Homilia da Solenidade de Todos os Santos


Creio que já todos fizemos a experiência, ou conhecemos alguém que tenha passado por ela, de se ver confrontado com o número dos marcados pelo selo de Deus, cento e quarenta e quatro mil, que escutámos na leitura do livro do Apocalipse.
É um número que nos choca e que nos retira a capacidade de leitura e atenção ao que se segue e verdadeiramente nos interessa. De facto o número cento e quarenta e quatro mil não é mais que uma realidade simbólica resultante da multiplicação de doze por doze, elevada aos milhares para significar uma plenitude.
Mas mais que esta plenitude, dirigida particularmente às tribos do povo de Israel, está a plenitude daquela multidão situada diante do cordeiro, uma multidão que ninguém podia contar, vinda de todas as tribos, línguas e nações, e que tinha lavado a sua túnica no sangue do cordeiro.
Este número incontável não é mais que a própria santidade de Deus, aqueles que criados à imagem e semelhança de Deus viveram de modo a tornaram essa santidade presente no mundo e na história. Como diz Santo Ireneu, a glória de Deus é o homem vivo, e estes que estão presentes diante do cordeiro são o testemunho glorioso da santidade de Deus.
Como criaturas de Deus, à sua imagem e semelhança, fomos criados para a santidade, para ser santos como Deus é santo, como nos convida o próprio Verbo encarnado, Jesus Cristo. Pelo orgulho e pela idolatria da nossa própria natureza perdemos este dom natural, esta qualidade, mas não perdemos a sua necessidade nem o seu desejo.
Na nossa finitude e nas nossas limitações Deus convida-nos a prosseguir na semelhança, na configuração à santidade e para isso não só nos confiou os mandamentos da lei de Deus, mas também as Bem-Aventuranças que escutámos no Evangelho de São Mateus. São elementos da terapia para a nossa santificação.
Santificação que passa pelas nossas realidades humanas, por realidades tão comuns como o respeito e o amor devido aos pais, expressado num dos mandamentos da lei de Deus, ou como a justiça e a verdade face aos nossos semelhantes, àqueles com quem trabalhamos e convivemos, expressada numa das Bem-Aventuranças.
Ao celebrarmos com alegria todos os santos de Deus, neste primeiro dia de Novembro, celebramos a santidade de Deus presente e expressa na vida e na história dos homens, em muitas vidas que nos são desconhecidas, mas que tornaram presente a santidade a que todos estamos chamados pela nossa própria natureza de criaturas de Deus.
Por outro lado, celebramos também as suas dificuldades e fraquezas, as suas limitações humanas e aprendemos com elas que Deus não deixa de estar aí presente, que frequentemente são essas mesmas realidades que tornam mais gritante o apelo de Deus à santificação.

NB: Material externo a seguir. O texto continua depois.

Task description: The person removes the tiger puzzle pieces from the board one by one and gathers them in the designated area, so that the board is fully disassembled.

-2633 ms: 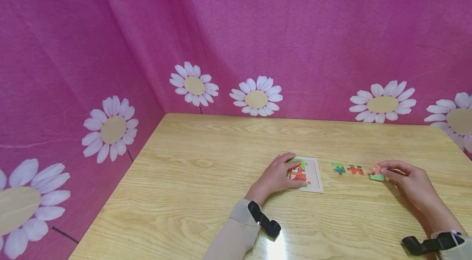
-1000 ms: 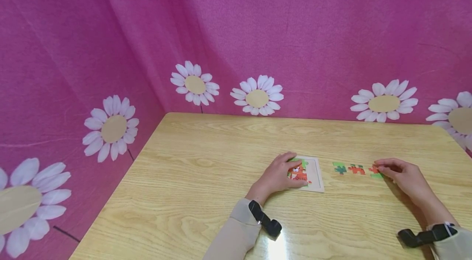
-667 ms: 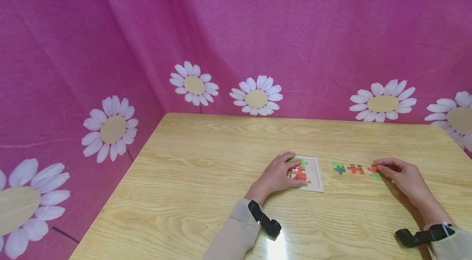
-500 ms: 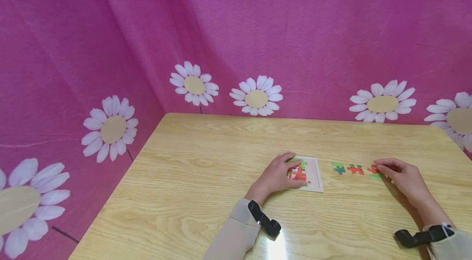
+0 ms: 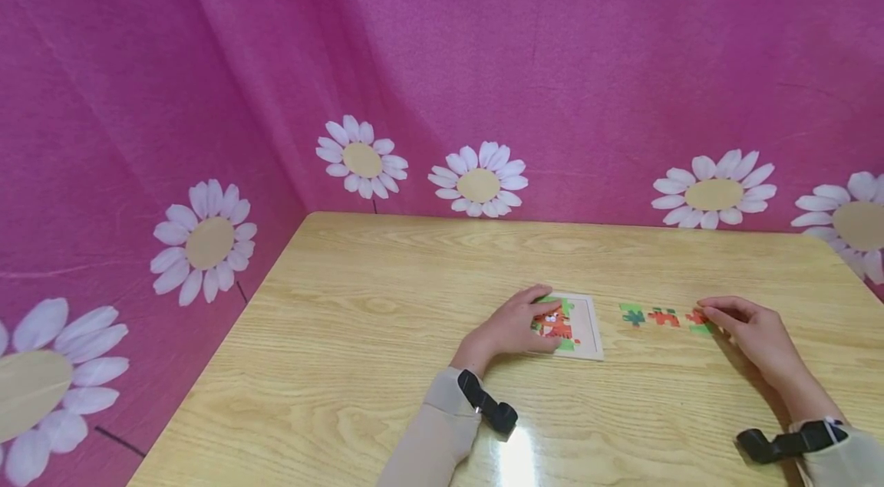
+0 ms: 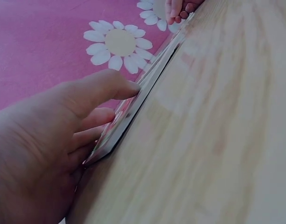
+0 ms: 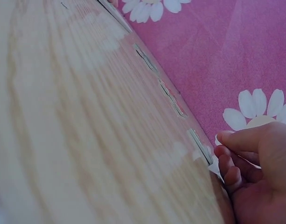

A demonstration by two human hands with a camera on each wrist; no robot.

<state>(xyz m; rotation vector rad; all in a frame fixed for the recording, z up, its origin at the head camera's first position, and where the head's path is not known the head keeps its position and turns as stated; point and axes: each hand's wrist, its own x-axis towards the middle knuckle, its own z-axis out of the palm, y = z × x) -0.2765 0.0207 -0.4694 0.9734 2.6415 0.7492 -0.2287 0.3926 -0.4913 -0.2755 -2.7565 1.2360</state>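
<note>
On the wooden table lies a small framed puzzle board point(image 5: 589, 327) with a tiger picture, its right part bare of pieces. My left hand point(image 5: 509, 324) rests over its left side, fingers extended across the picture. In the left wrist view, the thumb touches the board's near edge. To the right lie a green puzzle piece point(image 5: 631, 314), an orange puzzle piece point(image 5: 664, 317) and an orange-and-green puzzle piece point(image 5: 696, 320) in a row. My right hand point(image 5: 756, 333) pinches the last one at its right edge, with thumb and index finger together; the fingertips hide that edge.
The table point(image 5: 387, 364) ends at the back and left against a pink cloth point(image 5: 539, 50) printed with white daisies. Black straps point(image 5: 486, 403) circle both wrists. A bright light reflection point(image 5: 516, 460) shows at the front.
The orange-and-green piece, tilted in my right hand at first, now lies flat in the row; that hand shifted slightly left. My left hand has just slid a little left, uncovering more of the picture.
</note>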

E por esta razão, apesar das nossas infidelidades e fraquezas, não nos podemos considerar como excluídos da missão santificadora, como algo que nos supera e portanto exclusiva de alguns eleitos. Estamos todos chamados à santidade e podemos torná-la activa e presente em todos os momentos da nossa vida.

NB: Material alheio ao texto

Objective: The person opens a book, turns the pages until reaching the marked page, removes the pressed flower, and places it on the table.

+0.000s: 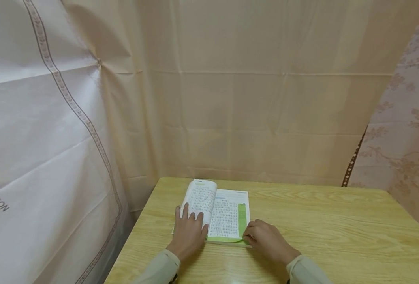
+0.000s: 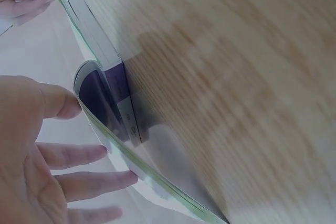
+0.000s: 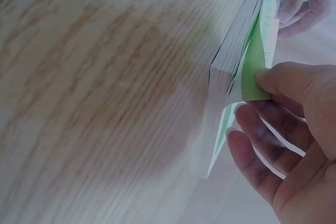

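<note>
An open book [image 1: 223, 213] lies on the wooden table, with printed text and green bands on its right page. My left hand [image 1: 189, 234] rests on the left page [image 1: 201, 197] with its fingers spread. In the left wrist view, the left fingers [image 2: 94, 184] lie fairly straight against that side, which curves up from the spine [image 2: 119, 82]. My right hand [image 1: 267, 238] is at the lower right corner of the book. There its thumb and forefinger pinch the green corner of a page [image 3: 253, 66], lifted off the thick stack of pages [image 3: 239, 35] below.
The wooden table [image 1: 337, 221] extends to the right of the book. A beige curtain [image 1: 252, 118] hangs behind it. A pale sheet [image 1: 53, 157] hangs at the left and a flower-patterned one [image 1: 404, 157] at the right.
</note>
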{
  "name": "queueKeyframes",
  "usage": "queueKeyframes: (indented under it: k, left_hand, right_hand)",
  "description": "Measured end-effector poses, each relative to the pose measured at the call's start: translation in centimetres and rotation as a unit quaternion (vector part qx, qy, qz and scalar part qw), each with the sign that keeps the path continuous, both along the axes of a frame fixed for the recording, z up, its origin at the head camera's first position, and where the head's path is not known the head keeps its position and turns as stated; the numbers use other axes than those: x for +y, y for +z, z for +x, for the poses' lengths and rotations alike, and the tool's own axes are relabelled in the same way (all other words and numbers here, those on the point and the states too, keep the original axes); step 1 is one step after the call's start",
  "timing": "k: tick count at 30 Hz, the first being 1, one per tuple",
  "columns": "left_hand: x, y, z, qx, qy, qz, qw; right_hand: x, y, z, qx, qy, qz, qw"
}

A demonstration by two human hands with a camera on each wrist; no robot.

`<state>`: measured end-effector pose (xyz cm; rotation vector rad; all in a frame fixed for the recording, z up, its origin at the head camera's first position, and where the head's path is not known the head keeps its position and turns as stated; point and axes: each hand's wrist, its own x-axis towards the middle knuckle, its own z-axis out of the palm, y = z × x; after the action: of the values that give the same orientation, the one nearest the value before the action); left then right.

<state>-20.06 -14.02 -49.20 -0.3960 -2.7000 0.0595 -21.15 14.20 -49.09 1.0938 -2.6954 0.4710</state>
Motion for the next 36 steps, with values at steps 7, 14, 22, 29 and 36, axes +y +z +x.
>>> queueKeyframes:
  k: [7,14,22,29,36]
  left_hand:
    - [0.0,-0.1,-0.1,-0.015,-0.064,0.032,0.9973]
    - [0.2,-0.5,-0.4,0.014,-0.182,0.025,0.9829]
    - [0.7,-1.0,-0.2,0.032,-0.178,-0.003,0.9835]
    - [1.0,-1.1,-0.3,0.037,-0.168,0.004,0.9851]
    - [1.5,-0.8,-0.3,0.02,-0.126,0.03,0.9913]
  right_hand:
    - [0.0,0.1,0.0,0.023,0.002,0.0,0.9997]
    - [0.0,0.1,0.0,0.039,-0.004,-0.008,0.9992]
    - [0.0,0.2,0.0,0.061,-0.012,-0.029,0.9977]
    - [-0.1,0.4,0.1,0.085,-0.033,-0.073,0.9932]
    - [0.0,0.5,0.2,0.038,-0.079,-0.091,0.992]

E se por qualquer motivo esta santificação nos parecesse como algo externo, como uma imposição à nossa liberdade, a Carta de São João liberta-nos dessa desculpa e preconceito. Por Jesus Cristo somos filhos de Deus, mas ainda não se manifestou totalmente o que havemos de ser, porque quando se manifestar seremos semelhantes a Deus, ou seja, seremos santos, participaremos plenamente da santidade divina.

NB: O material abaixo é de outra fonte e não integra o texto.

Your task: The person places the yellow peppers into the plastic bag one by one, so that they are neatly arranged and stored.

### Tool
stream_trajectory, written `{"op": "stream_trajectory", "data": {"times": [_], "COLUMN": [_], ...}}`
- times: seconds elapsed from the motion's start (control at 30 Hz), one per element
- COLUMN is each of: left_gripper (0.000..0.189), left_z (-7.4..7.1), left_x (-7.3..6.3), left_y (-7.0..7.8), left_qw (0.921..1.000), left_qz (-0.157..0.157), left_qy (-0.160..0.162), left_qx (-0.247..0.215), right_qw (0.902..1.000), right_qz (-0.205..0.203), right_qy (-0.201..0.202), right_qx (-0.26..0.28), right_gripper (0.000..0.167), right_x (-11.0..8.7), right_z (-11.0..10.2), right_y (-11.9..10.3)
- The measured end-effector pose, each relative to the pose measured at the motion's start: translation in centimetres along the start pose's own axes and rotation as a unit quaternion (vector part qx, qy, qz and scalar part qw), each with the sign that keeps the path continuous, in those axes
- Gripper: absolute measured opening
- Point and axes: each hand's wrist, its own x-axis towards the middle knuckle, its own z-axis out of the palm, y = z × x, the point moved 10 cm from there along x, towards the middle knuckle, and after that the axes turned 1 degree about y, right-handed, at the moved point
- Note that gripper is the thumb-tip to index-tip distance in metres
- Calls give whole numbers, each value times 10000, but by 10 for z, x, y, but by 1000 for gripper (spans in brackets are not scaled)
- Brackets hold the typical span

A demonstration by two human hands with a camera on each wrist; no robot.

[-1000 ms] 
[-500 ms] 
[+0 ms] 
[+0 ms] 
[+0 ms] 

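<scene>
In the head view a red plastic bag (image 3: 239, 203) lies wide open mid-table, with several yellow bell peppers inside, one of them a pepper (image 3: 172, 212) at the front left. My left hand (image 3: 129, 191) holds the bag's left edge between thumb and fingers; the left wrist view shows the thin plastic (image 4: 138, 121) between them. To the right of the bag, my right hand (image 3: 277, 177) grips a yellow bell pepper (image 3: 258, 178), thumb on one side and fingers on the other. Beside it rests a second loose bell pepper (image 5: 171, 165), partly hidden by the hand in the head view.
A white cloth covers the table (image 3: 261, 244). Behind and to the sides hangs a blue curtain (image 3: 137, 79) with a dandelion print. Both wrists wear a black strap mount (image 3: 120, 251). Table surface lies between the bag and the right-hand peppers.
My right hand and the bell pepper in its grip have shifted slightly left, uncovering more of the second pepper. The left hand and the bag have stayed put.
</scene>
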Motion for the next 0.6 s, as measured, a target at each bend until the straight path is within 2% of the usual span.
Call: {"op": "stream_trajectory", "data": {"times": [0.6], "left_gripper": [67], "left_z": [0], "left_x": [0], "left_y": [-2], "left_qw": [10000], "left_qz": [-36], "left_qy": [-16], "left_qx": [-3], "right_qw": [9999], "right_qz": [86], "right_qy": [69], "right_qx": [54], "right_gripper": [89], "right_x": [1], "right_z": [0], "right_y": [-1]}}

Não estamos assim coagidos a nada, coagidos a ser santos, mas convidados, solicitados, a viver em plenitude aquela condição que nos é natural, a santidade, santificando tudo aquilo que vivemos e tocamos, manifestando a presença da santidade de Deus nos mundo e na nossa história.
Peçamos a Deus, por intercessão de todos os Santos, que o Espirito Santo ilumine o nosso coração e nos dê a sabedoria para vivermos este convite e este desafio com confiança e muito amor, conscientes que a glória de Deus é a nossa própria vida humana santificada.